WHAT YOU NEED TO DO: Everything in the data below is to be reproduced without any deviation.

DATASET CONTENT:
-- Opening Marker --

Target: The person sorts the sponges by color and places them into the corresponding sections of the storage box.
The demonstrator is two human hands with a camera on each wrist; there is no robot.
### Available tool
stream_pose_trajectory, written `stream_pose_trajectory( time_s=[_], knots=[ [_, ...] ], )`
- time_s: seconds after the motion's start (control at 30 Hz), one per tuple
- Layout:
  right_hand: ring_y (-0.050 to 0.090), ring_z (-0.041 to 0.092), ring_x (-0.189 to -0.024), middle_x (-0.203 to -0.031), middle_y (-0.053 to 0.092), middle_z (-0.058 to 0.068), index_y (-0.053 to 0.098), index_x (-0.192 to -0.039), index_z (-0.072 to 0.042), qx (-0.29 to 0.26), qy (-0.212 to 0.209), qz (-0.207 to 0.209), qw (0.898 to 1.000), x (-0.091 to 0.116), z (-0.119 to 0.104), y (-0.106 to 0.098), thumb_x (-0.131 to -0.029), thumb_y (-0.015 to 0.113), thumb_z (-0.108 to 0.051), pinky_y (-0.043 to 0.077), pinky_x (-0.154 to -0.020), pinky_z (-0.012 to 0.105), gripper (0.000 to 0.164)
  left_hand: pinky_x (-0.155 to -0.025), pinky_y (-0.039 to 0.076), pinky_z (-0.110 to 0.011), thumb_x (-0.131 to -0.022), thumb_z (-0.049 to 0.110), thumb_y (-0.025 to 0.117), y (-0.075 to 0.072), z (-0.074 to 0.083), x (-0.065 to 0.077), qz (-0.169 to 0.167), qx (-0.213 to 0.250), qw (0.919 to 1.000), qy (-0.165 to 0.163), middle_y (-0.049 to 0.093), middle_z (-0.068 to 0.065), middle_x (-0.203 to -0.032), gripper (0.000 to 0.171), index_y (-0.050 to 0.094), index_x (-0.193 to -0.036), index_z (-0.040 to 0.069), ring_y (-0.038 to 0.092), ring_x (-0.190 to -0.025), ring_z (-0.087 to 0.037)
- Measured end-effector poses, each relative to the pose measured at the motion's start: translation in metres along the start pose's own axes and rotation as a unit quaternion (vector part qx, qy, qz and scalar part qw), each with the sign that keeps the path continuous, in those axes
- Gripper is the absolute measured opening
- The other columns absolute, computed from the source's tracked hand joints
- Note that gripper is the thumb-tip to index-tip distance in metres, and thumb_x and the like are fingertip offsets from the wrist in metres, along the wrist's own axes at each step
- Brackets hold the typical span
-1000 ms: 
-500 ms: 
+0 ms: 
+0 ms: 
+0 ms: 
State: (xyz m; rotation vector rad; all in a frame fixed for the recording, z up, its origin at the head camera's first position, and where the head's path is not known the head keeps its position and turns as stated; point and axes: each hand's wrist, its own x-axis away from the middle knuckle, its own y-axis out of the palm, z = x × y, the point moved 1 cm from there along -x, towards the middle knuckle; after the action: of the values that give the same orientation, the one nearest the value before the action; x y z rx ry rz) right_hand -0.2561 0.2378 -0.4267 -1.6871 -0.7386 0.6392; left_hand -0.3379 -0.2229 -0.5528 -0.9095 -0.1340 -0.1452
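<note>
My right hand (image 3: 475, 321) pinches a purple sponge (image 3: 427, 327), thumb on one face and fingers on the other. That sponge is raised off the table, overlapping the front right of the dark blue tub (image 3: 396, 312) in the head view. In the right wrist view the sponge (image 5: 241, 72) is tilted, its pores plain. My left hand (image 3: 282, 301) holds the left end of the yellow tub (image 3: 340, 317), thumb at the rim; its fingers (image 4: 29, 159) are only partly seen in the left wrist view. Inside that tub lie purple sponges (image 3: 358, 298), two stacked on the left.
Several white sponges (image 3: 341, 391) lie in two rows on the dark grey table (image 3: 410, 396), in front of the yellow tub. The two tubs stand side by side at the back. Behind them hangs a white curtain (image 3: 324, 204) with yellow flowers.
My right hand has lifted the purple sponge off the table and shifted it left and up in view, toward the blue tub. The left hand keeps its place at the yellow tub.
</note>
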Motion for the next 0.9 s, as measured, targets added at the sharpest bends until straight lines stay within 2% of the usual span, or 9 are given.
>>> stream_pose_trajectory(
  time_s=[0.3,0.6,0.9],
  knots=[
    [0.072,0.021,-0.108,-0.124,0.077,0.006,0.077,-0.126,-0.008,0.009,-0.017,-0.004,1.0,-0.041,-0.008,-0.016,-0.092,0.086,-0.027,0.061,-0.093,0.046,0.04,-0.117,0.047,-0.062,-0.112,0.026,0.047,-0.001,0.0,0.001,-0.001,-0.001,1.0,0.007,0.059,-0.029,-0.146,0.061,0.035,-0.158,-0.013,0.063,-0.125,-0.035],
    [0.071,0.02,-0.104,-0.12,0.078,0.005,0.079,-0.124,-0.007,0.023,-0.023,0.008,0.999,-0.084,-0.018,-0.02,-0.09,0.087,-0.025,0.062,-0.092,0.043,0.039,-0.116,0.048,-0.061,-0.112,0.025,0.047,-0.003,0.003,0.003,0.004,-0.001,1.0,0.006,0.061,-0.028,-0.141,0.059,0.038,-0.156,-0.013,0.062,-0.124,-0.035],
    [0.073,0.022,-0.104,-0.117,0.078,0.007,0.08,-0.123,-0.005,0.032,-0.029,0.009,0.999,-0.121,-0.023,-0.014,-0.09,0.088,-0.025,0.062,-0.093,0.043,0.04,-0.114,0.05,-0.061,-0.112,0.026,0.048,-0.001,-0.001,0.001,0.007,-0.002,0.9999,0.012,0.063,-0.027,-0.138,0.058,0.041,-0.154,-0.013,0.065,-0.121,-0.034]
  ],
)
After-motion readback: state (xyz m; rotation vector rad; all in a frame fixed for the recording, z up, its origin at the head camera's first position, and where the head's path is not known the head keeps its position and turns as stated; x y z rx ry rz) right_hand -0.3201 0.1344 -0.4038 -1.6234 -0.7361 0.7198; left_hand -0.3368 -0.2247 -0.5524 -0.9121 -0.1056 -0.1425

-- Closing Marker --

THE ANSWER:
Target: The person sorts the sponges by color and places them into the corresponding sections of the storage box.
The demonstrator is two human hands with a camera on each wrist; there is no robot.
### Available tool
stream_pose_trajectory, written `stream_pose_trajectory( time_s=[_], knots=[ [_, ...] ], )`
- time_s: seconds after the motion's start (control at 30 Hz), one per tuple
- Layout:
  right_hand: ring_y (-0.050 to 0.090), ring_z (-0.041 to 0.092), ring_x (-0.189 to -0.024), middle_x (-0.203 to -0.031), middle_y (-0.053 to 0.092), middle_z (-0.058 to 0.068), index_y (-0.053 to 0.098), index_x (-0.192 to -0.039), index_z (-0.072 to 0.042), qx (-0.29 to 0.26), qy (-0.212 to 0.209), qz (-0.207 to 0.209), qw (0.898 to 1.000), x (-0.091 to 0.116), z (-0.119 to 0.104), y (-0.106 to 0.098), thumb_x (-0.131 to -0.029), thumb_y (-0.015 to 0.113), thumb_z (-0.108 to 0.051), pinky_y (-0.043 to 0.077), pinky_x (-0.154 to -0.020), pinky_z (-0.012 to 0.105), gripper (0.000 to 0.164)
  left_hand: pinky_x (-0.155 to -0.025), pinky_y (-0.039 to 0.076), pinky_z (-0.110 to 0.011), thumb_x (-0.131 to -0.022), thumb_z (-0.049 to 0.110), thumb_y (-0.025 to 0.117), y (-0.075 to 0.072), z (-0.074 to 0.083), x (-0.065 to 0.077), qz (-0.169 to 0.167), qx (-0.213 to 0.250), qw (0.919 to 1.000), qy (-0.165 to 0.163), middle_y (-0.049 to 0.093), middle_z (-0.068 to 0.065), middle_x (-0.203 to -0.032), gripper (0.000 to 0.171), index_y (-0.050 to 0.094), index_x (-0.193 to -0.036), index_z (-0.040 to 0.069), ring_y (-0.038 to 0.092), ring_x (-0.190 to -0.025), ring_z (-0.087 to 0.037)
- Measured end-effector poses, each relative to the pose measured at the motion's start: translation in metres along the start pose's own axes and rotation as a unit quaternion (vector part qx, qy, qz and scalar part qw), each with the sign that keeps the path continuous, in those axes
- Gripper is the absolute measured opening
- The other columns absolute, computed from the source's tracked hand joints
- Note that gripper is the thumb-tip to index-tip distance in metres, and thumb_x and the like are fingertip offsets from the wrist in metres, along the wrist's own axes at each step
- Brackets hold the typical span
-1000 ms: 
-500 ms: 
+0 ms: 
+0 ms: 
+0 ms: 
State: (xyz m; rotation vector rad; all in a frame fixed for the recording, z up, its origin at the head camera's first position, and where the head's path is not known the head keeps its position and turns as stated; point and axes: each hand's wrist, its own x-axis away from the middle knuckle, its own y-axis out of the palm, z = x × y, the point moved 1 cm from there along -x, towards the middle knuckle; after the action: of the values that give the same orientation, the one nearest the value before the action; x y z rx ry rz) right_hand -0.2561 0.2378 -0.4267 -1.6871 -0.7386 0.6392; left_hand -0.3379 -0.2229 -0.5528 -0.9095 -0.1340 -0.1452
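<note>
My right hand (image 3: 475, 321) pinches a purple sponge (image 3: 427, 327), thumb on one face and fingers on the other. That sponge is raised off the table, overlapping the front right of the dark blue tub (image 3: 396, 312) in the head view. In the right wrist view the sponge (image 5: 241, 72) is tilted, its pores plain. My left hand (image 3: 282, 301) holds the left end of the yellow tub (image 3: 340, 317), thumb at the rim; its fingers (image 4: 29, 159) are only partly seen in the left wrist view. Inside that tub lie purple sponges (image 3: 358, 298), two stacked on the left.
Several white sponges (image 3: 341, 391) lie in two rows on the dark grey table (image 3: 410, 396), in front of the yellow tub. The two tubs stand side by side at the back. Behind them hangs a white curtain (image 3: 324, 204) with yellow flowers.
My right hand has lifted the purple sponge off the table and shifted it left and up in view, toward the blue tub. The left hand keeps its place at the yellow tub.
</note>
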Motion for the next 0.9 s, as measured, targets added at the sharpest bends until straight lines stay within 2% of the usual span, or 9 are given.
>>> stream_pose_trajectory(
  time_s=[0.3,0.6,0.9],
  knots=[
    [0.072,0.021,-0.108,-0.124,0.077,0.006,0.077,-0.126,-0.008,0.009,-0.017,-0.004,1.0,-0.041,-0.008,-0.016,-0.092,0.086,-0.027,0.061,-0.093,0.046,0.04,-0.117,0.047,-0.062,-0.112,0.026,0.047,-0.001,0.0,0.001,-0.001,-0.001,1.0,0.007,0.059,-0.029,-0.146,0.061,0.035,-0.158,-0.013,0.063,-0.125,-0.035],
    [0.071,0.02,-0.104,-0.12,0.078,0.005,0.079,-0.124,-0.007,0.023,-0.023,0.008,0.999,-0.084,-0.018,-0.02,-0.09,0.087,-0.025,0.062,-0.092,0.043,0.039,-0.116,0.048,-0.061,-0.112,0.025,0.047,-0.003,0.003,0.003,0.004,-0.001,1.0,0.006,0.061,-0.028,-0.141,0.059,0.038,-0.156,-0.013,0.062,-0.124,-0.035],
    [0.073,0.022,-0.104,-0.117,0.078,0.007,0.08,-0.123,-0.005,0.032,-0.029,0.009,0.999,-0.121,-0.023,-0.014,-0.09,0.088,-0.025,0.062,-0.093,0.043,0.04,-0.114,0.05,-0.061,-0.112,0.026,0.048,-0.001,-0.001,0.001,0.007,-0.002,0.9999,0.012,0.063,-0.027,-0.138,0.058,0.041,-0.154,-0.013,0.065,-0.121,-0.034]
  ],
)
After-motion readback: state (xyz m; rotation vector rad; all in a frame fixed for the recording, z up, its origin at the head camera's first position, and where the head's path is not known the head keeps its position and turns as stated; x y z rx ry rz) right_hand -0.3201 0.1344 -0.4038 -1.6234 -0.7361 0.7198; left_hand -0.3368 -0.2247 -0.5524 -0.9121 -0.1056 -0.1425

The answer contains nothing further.